TASK BRIEF » Make an exact copy of the records below. Include every line.

[Recorded data]
====================

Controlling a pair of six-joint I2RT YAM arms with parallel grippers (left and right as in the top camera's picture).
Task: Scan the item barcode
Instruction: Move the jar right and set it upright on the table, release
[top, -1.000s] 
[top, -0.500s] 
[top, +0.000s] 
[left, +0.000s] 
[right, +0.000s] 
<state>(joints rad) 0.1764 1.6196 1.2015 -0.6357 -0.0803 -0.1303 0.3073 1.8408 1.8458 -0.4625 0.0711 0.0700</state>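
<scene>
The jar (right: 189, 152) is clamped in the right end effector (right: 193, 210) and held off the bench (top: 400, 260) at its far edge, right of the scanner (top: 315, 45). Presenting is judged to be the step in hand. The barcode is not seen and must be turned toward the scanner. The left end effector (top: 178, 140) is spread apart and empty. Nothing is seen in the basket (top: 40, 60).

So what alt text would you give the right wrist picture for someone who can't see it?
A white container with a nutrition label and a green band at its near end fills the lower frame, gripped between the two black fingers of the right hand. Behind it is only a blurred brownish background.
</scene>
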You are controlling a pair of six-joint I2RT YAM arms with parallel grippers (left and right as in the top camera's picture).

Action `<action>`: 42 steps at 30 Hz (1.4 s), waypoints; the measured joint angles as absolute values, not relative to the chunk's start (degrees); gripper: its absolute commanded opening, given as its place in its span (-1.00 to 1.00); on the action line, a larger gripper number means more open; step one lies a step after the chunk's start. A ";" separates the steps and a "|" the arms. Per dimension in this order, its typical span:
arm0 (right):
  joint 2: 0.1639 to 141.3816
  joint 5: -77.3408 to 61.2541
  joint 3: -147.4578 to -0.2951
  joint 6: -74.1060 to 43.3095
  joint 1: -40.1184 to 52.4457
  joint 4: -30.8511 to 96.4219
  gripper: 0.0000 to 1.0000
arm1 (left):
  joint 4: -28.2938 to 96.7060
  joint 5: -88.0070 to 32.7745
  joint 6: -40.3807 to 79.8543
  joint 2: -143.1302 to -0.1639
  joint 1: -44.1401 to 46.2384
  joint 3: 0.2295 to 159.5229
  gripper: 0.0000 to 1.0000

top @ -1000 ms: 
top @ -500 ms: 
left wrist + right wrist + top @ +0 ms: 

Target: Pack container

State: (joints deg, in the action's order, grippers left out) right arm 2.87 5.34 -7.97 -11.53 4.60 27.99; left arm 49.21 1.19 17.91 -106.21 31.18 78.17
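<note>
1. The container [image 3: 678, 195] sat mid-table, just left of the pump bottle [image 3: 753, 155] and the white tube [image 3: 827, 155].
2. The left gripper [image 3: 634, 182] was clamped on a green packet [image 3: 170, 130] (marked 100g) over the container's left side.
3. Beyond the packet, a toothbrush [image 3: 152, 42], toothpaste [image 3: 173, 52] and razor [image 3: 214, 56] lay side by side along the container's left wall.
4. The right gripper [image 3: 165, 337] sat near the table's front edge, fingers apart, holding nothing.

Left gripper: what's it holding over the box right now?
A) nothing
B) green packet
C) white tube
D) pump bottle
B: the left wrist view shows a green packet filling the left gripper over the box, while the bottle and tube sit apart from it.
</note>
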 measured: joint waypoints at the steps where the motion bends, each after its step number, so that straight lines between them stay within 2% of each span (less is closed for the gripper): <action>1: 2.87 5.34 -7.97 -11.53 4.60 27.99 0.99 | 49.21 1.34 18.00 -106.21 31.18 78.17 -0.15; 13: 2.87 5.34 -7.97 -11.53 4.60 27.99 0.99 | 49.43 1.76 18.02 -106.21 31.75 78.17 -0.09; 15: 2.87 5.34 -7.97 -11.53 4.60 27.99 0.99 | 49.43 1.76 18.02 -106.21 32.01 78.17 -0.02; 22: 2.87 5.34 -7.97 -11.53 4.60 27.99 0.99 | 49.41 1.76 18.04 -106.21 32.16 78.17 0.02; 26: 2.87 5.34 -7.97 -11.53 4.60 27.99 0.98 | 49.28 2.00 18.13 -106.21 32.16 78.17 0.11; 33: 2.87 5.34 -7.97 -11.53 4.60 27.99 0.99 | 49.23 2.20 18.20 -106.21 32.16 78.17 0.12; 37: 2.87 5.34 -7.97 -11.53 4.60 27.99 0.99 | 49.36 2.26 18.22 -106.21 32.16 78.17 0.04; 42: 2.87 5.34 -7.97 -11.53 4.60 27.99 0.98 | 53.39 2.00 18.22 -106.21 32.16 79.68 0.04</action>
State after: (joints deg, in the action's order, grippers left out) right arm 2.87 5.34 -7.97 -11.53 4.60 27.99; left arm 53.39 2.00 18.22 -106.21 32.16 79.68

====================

SOLUTION TO THIS TASK »
Controlling a pair of six-joint I2RT YAM arms with parallel grippers (left and right as in the top camera's picture).
Task: Scan the item barcode
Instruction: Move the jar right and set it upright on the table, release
[top, -1.000s] 
[top, -0.500s] 
[top, +0.000s] 
[left, +0.000s] 
[right, +0.000s] 
<state>(joints rad) 0.1764 1.6196 1.2015 -0.6357 -0.0803 -0.1303 0.3073 1.8408 1.8458 -0.4625 0.0711 0.0700</state>
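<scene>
The jar (right: 189, 152) is clamped in the right end effector (right: 193, 210) and held off the bench (top: 400, 260) at its far edge, right of the scanner (top: 315, 45). Presenting is judged to be the step in hand. The barcode is not seen and must be turned toward the scanner. The left end effector (top: 178, 140) is spread apart and empty. Nothing is seen in the basket (top: 40, 60).

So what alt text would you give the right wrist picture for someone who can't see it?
A white container with a nutrition label and a green band at its near end fills the lower frame, gripped between the two black fingers of the right hand. Behind it is only a blurred brownish background.
</scene>
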You are controlling a pair of six-joint I2RT YAM arms with parallel grippers (left and right as in the top camera's picture).

Action `<action>`: 42 steps at 30 Hz (1.4 s), waypoints; the measured joint angles as absolute values, not relative to the chunk's start (degrees); gripper: its absolute commanded opening, given as its place in its span (-1.00 to 1.00); on the action line, a larger gripper number means more open; step one lies a step after the chunk's start. A ";" separates the steps and a "|" the arms. Per dimension in this order, its typical span:
arm0 (right):
  joint 2: 0.1639 to 141.3816
  joint 5: -77.3408 to 61.2541
  joint 3: -147.4578 to -0.2951
  joint 6: -74.1060 to 43.3095
  joint 1: -40.1184 to 52.4457
  joint 4: -30.8511 to 96.4219
  gripper: 0.0000 to 1.0000
arm1 (left):
  joint 4: -28.2938 to 96.7060
  joint 5: -88.0070 to 32.7745
  joint 6: -40.3807 to 79.8543
  joint 2: -143.1302 to -0.1639
  joint 1: -44.1401 to 46.2384
  joint 3: 0.2295 to 159.5229
  gripper: 0.0000 to 1.0000

top @ -1000 ms: 
top @ -500 ms: 
left wrist + right wrist + top @ +0 ms: 

Target: Pack container

State: (joints deg, in the action's order, grippers left out) right arm 2.87 5.34 -7.97 -11.53 4.60 27.99; left arm 49.21 1.19 17.91 -106.21 31.18 78.17
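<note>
1. The container [image 3: 678, 195] sat mid-table, just left of the pump bottle [image 3: 753, 155] and the white tube [image 3: 827, 155].
2. The left gripper [image 3: 634, 182] was clamped on a green packet [image 3: 170, 130] (marked 100g) over the container's left side.
3. Beyond the packet, a toothbrush [image 3: 152, 42], toothpaste [image 3: 173, 52] and razor [image 3: 214, 56] lay side by side along the container's left wall.
4. The right gripper [image 3: 165, 337] sat near the table's front edge, fingers apart, holding nothing.

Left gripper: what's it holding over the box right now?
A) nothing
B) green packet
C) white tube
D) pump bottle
B: the left wrist view shows a green packet filling the left gripper over the box, while the bottle and tube sit apart from it.
</note>
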 measured: joint waypoints at the steps where the motion bends, each after its step number, so that straight lines between them stay within 2% of each span (less is closed for the gripper): <action>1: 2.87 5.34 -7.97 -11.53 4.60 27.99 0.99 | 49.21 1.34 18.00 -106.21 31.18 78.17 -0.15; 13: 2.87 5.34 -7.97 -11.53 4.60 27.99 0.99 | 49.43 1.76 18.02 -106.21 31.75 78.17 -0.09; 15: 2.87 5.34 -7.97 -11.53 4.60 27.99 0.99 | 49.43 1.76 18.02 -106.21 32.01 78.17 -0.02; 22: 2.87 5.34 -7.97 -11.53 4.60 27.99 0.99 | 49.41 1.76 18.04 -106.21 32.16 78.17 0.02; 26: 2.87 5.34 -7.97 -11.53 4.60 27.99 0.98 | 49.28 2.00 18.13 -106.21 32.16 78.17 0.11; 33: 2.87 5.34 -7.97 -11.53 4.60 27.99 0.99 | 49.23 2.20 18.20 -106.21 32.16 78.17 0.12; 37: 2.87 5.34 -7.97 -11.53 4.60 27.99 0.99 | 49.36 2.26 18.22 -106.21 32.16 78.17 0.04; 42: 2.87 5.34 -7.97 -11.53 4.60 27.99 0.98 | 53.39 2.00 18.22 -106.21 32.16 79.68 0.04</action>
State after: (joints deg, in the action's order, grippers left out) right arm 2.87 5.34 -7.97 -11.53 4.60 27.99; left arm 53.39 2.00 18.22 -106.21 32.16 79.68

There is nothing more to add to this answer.